======== Data extracts ========
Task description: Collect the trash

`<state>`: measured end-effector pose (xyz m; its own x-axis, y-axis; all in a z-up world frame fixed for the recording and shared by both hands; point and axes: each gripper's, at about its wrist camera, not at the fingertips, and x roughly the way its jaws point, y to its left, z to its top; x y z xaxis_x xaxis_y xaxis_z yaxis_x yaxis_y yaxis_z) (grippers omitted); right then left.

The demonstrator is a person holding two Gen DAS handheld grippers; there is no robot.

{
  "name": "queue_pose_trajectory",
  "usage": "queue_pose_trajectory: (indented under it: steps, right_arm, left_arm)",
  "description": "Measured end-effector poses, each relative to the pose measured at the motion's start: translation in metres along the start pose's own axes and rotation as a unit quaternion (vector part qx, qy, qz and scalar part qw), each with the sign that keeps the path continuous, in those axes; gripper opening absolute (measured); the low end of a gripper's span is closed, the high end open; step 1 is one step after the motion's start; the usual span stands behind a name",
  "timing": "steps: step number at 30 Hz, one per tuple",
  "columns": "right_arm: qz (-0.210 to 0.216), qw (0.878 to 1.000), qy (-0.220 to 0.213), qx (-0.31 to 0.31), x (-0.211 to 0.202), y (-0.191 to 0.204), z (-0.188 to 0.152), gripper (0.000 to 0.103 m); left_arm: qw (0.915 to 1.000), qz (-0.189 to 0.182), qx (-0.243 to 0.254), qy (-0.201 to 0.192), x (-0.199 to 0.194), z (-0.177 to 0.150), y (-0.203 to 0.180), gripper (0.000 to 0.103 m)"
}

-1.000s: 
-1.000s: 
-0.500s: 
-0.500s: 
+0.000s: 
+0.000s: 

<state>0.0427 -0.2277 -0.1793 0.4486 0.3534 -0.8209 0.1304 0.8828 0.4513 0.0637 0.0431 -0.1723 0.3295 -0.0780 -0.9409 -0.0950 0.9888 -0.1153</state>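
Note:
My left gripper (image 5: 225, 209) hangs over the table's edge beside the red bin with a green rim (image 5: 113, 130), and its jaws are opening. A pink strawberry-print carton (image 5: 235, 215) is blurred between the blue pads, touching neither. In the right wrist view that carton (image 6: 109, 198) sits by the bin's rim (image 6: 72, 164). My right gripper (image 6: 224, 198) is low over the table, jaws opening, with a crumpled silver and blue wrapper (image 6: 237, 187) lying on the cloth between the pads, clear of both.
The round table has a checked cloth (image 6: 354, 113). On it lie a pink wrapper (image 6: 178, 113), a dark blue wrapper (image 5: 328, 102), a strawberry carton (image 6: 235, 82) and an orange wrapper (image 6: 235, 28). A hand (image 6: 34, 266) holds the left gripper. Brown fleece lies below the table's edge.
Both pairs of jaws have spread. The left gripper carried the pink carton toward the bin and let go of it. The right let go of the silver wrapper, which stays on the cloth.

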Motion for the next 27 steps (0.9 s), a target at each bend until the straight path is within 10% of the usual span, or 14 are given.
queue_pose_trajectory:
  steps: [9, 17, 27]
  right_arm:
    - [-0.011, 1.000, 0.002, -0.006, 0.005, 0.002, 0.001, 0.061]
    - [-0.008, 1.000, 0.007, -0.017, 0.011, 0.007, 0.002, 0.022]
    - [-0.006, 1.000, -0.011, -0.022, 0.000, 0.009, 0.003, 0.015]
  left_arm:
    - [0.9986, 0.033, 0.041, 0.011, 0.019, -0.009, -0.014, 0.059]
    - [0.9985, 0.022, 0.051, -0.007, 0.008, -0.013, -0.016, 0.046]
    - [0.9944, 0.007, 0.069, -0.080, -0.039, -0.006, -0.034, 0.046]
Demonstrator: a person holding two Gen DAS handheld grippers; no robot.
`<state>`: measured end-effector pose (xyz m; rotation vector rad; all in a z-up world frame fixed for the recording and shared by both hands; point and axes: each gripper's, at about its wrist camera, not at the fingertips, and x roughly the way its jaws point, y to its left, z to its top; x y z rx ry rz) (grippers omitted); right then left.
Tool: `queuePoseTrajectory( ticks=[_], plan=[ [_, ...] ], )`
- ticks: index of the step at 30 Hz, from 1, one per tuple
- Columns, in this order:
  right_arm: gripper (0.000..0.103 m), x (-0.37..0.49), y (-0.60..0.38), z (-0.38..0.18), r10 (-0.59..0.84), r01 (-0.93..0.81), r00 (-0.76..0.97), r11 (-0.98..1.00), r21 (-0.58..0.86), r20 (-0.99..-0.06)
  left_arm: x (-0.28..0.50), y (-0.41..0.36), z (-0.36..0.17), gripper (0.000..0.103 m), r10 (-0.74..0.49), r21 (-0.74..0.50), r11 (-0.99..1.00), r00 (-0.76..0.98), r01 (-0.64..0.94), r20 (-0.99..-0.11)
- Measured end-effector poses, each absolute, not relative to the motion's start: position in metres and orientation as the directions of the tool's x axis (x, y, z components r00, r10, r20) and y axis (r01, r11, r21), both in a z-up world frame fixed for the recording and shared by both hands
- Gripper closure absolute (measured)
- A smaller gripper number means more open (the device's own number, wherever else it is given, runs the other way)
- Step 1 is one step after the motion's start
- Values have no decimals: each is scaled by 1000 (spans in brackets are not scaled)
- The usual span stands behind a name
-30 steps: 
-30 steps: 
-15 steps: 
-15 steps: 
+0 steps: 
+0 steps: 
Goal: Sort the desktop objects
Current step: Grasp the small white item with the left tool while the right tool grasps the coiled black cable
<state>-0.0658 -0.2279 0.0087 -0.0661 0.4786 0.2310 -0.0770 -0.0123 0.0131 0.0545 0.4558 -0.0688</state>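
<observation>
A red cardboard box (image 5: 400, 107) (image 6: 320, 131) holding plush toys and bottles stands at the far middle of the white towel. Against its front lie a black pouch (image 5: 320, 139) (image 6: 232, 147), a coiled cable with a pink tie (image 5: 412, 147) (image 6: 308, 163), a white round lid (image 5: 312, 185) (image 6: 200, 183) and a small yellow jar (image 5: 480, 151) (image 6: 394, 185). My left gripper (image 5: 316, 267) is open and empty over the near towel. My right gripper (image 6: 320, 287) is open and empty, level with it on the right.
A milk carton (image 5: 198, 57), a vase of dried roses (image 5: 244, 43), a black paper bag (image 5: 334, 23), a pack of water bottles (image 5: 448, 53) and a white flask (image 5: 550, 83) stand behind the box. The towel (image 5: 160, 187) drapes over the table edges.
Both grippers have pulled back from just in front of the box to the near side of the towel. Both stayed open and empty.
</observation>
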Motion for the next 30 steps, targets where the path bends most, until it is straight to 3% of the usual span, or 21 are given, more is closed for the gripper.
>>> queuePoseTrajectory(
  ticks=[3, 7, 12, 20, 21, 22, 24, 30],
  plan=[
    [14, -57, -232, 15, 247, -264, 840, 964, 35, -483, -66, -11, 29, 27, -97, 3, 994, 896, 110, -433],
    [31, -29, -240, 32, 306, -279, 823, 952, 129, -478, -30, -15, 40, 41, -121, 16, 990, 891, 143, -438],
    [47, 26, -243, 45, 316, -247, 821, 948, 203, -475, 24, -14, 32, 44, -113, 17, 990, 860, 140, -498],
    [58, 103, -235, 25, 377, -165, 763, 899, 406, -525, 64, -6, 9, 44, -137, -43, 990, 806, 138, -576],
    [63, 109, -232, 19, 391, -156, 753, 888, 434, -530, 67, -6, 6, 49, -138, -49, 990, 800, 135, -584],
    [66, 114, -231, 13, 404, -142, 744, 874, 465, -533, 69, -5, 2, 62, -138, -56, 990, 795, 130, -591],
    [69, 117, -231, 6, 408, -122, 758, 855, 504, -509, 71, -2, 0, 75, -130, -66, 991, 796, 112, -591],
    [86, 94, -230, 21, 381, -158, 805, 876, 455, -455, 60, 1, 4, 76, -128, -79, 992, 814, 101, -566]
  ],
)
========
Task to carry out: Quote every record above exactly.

Task answer:
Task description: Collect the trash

`<state>`: measured end-effector pose (xyz m; its own x-axis, y-axis; all in a z-up world frame fixed for the recording and shared by both hands; point and axes: each gripper's, at about its wrist camera, not at the fingertips, and x roughly the way its jaws point, y to its left, z to its top; x y z xaxis_x xaxis_y xaxis_z yaxis_x yaxis_y yaxis_z) (grippers omitted); right then left.

The demonstrator is a person holding two Gen DAS handheld grippers; there is no robot.

{
  "name": "queue_pose_trajectory",
  "usage": "queue_pose_trajectory: (indented under it: steps, right_arm, left_arm)",
  "description": "Measured end-effector poses, each relative to the pose measured at the motion's start: translation in metres along the start pose's own axes and rotation as a unit quaternion (vector part qx, qy, qz and scalar part qw), each with the sign that keeps the path continuous, in those axes; gripper opening absolute (measured); the low end of a gripper's span is closed, the high end open; step 1 is one step after the motion's start; the usual span stands behind a name",
  "timing": "steps: step number at 30 Hz, one per tuple",
  "columns": "right_arm: qz (-0.210 to 0.216), qw (0.878 to 1.000), qy (-0.220 to 0.213), qx (-0.31 to 0.31), x (-0.211 to 0.202), y (-0.191 to 0.204), z (-0.188 to 0.152), gripper (0.000 to 0.103 m); left_arm: qw (0.915 to 1.000), qz (-0.189 to 0.182), qx (-0.243 to 0.254), qy (-0.201 to 0.192), x (-0.199 to 0.194), z (-0.177 to 0.150), y (-0.203 to 0.180), gripper (0.000 to 0.103 m)"
}

-1.000s: 
-1.000s: 
-0.500s: 
-0.500s: 
+0.000s: 
+0.000s: 

<state>0.0427 -0.2277 -0.1793 0.4486 0.3534 -0.8209 0.1304 0.8828 0.4513 0.0637 0.0431 -0.1723 0.3295 -0.0780 -0.9409 -0.0950 0.9888 -0.1153</state>
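Note:
My left gripper (image 5: 225, 209) hangs over the table's edge beside the red bin with a green rim (image 5: 113, 130), and its jaws are opening. A pink strawberry-print carton (image 5: 235, 215) is blurred between the blue pads, touching neither. In the right wrist view that carton (image 6: 109, 198) sits by the bin's rim (image 6: 72, 164). My right gripper (image 6: 224, 198) is low over the table, jaws opening, with a crumpled silver and blue wrapper (image 6: 237, 187) lying on the cloth between the pads, clear of both.
The round table has a checked cloth (image 6: 354, 113). On it lie a pink wrapper (image 6: 178, 113), a dark blue wrapper (image 5: 328, 102), a strawberry carton (image 6: 235, 82) and an orange wrapper (image 6: 235, 28). A hand (image 6: 34, 266) holds the left gripper. Brown fleece lies below the table's edge.
Both pairs of jaws have spread. The left gripper carried the pink carton toward the bin and let go of it. The right let go of the silver wrapper, which stays on the cloth.
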
Motion for the next 27 steps (0.9 s), a target at each bend until the straight path is within 10% of the usual span, or 14 are given.
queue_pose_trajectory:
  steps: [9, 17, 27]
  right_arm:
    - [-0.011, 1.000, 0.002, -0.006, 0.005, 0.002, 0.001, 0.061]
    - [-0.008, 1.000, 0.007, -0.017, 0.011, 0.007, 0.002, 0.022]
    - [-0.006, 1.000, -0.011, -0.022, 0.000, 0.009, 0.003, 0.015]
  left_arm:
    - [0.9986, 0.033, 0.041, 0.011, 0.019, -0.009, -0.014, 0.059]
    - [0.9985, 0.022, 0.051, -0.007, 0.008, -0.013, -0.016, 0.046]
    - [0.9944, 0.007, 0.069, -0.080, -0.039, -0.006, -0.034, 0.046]
Demonstrator: a person holding two Gen DAS handheld grippers; no robot.
`<state>`: measured end-effector pose (xyz m; rotation vector rad; all in a z-up world frame fixed for the recording and shared by both hands; point and axes: each gripper's, at about its wrist camera, not at the fingertips, and x roughly the way its jaws point, y to its left, z to its top; x y z rx ry rz) (grippers omitted); right then left.
Tool: `queuePoseTrajectory( ticks=[_], plan=[ [_, ...] ], )`
- ticks: index of the step at 30 Hz, from 1, one per tuple
- Columns, in this order:
  right_arm: gripper (0.000..0.103 m), x (-0.37..0.49), y (-0.60..0.38), z (-0.38..0.18), r10 (-0.59..0.84), r01 (-0.93..0.81), r00 (-0.76..0.97), r11 (-0.98..1.00), r21 (-0.58..0.86), r20 (-0.99..-0.06)
  left_arm: x (-0.28..0.50), y (-0.41..0.36), z (-0.36..0.17), gripper (0.000..0.103 m), r10 (-0.74..0.49), r21 (-0.74..0.50), r11 (-0.99..1.00), r00 (-0.76..0.98), r01 (-0.64..0.94), r20 (-0.99..-0.11)
- Measured end-effector poses, each absolute, not relative to the motion's start: position in metres and orientation as the directions of the tool's x axis (x, y, z components r00, r10, r20) and y axis (r01, r11, r21), both in a z-up world frame fixed for the recording and shared by both hands
- Gripper closure absolute (measured)
- A smaller gripper number means more open (the device's own number, wherever else it is given, runs the other way)
- Step 1 is one step after the motion's start
- Values have no decimals: each is scaled by 1000 (spans in brackets are not scaled)
- The usual span stands behind a name
-30 steps: 
-30 steps: 
-15 steps: 
-15 steps: 
+0 steps: 
+0 steps: 
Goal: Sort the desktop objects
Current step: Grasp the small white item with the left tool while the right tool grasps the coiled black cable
<state>-0.0658 -0.2279 0.0087 -0.0661 0.4786 0.2310 -0.0770 -0.0123 0.0131 0.0545 0.4558 -0.0688</state>
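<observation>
A red cardboard box (image 5: 400, 107) (image 6: 320, 131) holding plush toys and bottles stands at the far middle of the white towel. Against its front lie a black pouch (image 5: 320, 139) (image 6: 232, 147), a coiled cable with a pink tie (image 5: 412, 147) (image 6: 308, 163), a white round lid (image 5: 312, 185) (image 6: 200, 183) and a small yellow jar (image 5: 480, 151) (image 6: 394, 185). My left gripper (image 5: 316, 267) is open and empty over the near towel. My right gripper (image 6: 320, 287) is open and empty, level with it on the right.
A milk carton (image 5: 198, 57), a vase of dried roses (image 5: 244, 43), a black paper bag (image 5: 334, 23), a pack of water bottles (image 5: 448, 53) and a white flask (image 5: 550, 83) stand behind the box. The towel (image 5: 160, 187) drapes over the table edges.
Both grippers have pulled back from just in front of the box to the near side of the towel. Both stayed open and empty.
</observation>
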Motion for the next 30 steps, targets where the path bends most, until it is straight to 3% of the usual span, or 21 are given, more is closed for the gripper.
>>> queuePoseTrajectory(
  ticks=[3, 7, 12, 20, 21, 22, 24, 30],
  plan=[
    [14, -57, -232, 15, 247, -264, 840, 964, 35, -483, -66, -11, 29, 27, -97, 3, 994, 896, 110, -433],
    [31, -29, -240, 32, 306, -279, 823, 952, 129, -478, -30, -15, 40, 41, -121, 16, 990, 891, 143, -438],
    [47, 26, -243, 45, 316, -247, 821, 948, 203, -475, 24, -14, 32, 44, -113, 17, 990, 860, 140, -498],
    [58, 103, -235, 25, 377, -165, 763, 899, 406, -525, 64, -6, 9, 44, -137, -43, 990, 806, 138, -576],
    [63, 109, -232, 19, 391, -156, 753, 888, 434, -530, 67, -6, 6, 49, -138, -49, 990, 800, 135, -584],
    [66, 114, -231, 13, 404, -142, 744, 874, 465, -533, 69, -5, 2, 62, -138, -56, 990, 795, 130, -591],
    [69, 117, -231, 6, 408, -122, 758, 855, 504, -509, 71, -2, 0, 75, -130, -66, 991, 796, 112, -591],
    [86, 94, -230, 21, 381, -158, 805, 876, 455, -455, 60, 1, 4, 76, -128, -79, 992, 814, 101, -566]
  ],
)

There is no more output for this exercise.